Temilola Alanamu is a Leverhulme Early Career Fellow at the University of Kent in the United Kingdom. She has a master’s degree in Women and International Development and a doctorate in History. Her current research centres on Childhood and Memory in Nigeria. She has written various articles on women and childhood in Sub-Saharan Africa in academic journals, edited volumes, and encyclopaedias. She is currently working on her first monograph titled “The Gendered Lifecycle in Nineteenth-Century Abeokuta.”

Grace Aneiza Ali is an independent curator, faculty in the Department of Art and Public Policy, Tisch School of the Arts, New York University, and Editorial Director of OF NOTE, an award-winning online magazine on art and activism. Her essays on photography have been published in Nueva Luz Journal and Small Axe Journal, among others. In 2014, she received an Andy Warhol Foundation for the Visual Arts Curatorial Fellowship. Highlights of her curatorial work include Guest Curator for the 2014 Addis Ababa Foto Fest; Guest Curator of the Fall 2013 Nueva Luz Photographic Journal; and Host of the ‘Visually Speaking’ photojournalism series at the New York Public Library’s Schomburg Center. Ali is a World Economic Forum ‘Global Shaper’ and Fulbright Scholar. She holds a MA in Africana Studies from New York University and a BA in English Literature from the University of Maryland, College Park.

Ulli Beier (1922–2011) was a German-born scholar who fostered appreciation of African art and literature as the founder (1957) and coeditor (1957–68) of the Nigerian literary periodical Black Orpheus, which provided an outlet for creative writing by Africans and West Indians. After completing his studies at the University of London (BA, 1948), Beier was appointed (1950) associate professor of extramural studies at Nigeria’s University College, Ibadan (now the University of Ibadan). In 1961 he helped a group of young writers in Ibadan and Oshogbo (where he lived) organize the nonprofit Mbari Mbayo Club, which eventually encompassed an art school, a theatre, and a publisher. In the late 1960s Beier accepted a teaching position in Papua New Guinea, where he established the literary periodical Kovave. He returned to Nigeria in 1971 to become [End Page 166] director of the Institute of African Studies at the University of Ife. Three years later he became the first director (1974–78) of the Institute of Papua New Guinea Studies in Port Moresby. He was also the founding director (1981–85, 1989–96) of the Iwalewa House at the University of Bayreuth (Ger.) Africa Centre. The author of numerous books, Beier was particularly admired for his English translations from Yoruba, including Yoruba Poetry: An Anthology of Traditional Poems (1970) and Yoruba Myths (1980). [Bio adapted from Encyclopædia Britannica Online. https://www.britannica.com/biography/Ulli-Beier]

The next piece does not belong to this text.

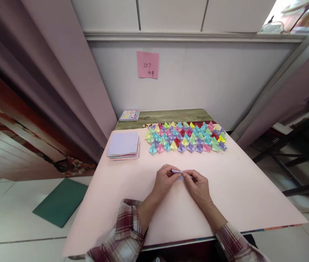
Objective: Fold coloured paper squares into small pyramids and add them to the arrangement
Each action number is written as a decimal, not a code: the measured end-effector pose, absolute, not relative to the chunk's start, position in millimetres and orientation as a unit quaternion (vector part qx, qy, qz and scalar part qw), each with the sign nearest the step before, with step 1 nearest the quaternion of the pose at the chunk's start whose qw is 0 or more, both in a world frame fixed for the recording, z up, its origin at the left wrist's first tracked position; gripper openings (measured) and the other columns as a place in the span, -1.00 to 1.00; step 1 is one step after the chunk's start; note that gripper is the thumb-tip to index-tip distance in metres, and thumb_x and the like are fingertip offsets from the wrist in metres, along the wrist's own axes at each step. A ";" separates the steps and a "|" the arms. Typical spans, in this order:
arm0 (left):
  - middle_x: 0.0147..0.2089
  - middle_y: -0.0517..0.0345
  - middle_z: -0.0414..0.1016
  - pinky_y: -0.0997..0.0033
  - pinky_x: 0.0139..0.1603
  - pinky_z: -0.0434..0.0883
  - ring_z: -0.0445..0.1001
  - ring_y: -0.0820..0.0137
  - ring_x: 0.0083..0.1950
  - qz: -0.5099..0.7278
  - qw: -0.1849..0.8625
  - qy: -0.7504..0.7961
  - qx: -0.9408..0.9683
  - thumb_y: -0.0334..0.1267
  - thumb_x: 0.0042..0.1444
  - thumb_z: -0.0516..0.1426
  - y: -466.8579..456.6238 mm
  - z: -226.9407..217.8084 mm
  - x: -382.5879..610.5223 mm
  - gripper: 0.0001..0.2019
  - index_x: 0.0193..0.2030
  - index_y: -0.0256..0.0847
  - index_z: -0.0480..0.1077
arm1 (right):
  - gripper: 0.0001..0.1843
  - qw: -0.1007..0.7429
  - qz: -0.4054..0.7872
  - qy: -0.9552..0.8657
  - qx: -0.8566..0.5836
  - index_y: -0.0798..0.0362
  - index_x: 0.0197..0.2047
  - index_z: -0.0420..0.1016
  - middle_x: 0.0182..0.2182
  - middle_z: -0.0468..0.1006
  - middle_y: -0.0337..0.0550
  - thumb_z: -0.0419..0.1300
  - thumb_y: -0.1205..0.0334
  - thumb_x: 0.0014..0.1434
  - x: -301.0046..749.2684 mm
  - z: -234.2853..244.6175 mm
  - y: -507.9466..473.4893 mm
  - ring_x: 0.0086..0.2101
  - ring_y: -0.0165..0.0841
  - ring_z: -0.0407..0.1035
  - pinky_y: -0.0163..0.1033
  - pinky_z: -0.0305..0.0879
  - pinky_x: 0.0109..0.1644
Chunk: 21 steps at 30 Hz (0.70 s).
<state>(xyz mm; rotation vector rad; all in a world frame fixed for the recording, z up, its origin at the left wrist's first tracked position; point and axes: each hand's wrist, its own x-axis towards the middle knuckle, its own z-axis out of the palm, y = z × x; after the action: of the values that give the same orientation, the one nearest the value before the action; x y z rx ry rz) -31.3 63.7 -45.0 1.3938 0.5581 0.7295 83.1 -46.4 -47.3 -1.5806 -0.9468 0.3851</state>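
Between my two hands, above the middle of the pale pink table cover, is a small folded piece of lavender paper [180, 177]. My left hand [165, 179] pinches its left side between thumb and fingers. On the other side, my right hand [197, 183] grips the paper's right part in the same way. The fingers hide much of it, so its exact folded shape is unclear. Beyond my hands stand rows of small folded paper pieces [181, 139] in many colours, with pointed tops. To the left lies a stack of square paper sheets [123, 144], lavender on top.
The pink cover [132, 174] spreads over the table. A small printed packet [129, 115] lies at the back left on the green wood-look surface [168, 115]. A pink note [147, 64] is stuck to the wall. Curtains hang at both sides, and a dark green mat [61, 202] lies on the floor.
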 end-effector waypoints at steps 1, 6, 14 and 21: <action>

Khadija Benn grew up in the bauxite mining town of Linden, Guyana and later settled in the capital city Georgetown. She received a BA in Geography from the University of Guyana, and postgraduate certification in Applied Digital Geography & GIS from Ryerson University in Toronto, Canada. In the last six years she has undertaken projects that have enabled her to travel throughout Guyana, including working as a cartographer and spatial analyst in areas such as land use planning, community development, and heritage preservation. She discovered her affinity for photography at age twenty-three, eventually favoring conceptual portraiture for achieving creative balance and self-expression. She has also produced a body of documentary work that focuses on the diversity of Guyanese people, places, and cultural experiences. Currently Benn is pursuing a Master of Science in Geo-Informatics at the University of the West Indies at St. Augustine, Trinidad.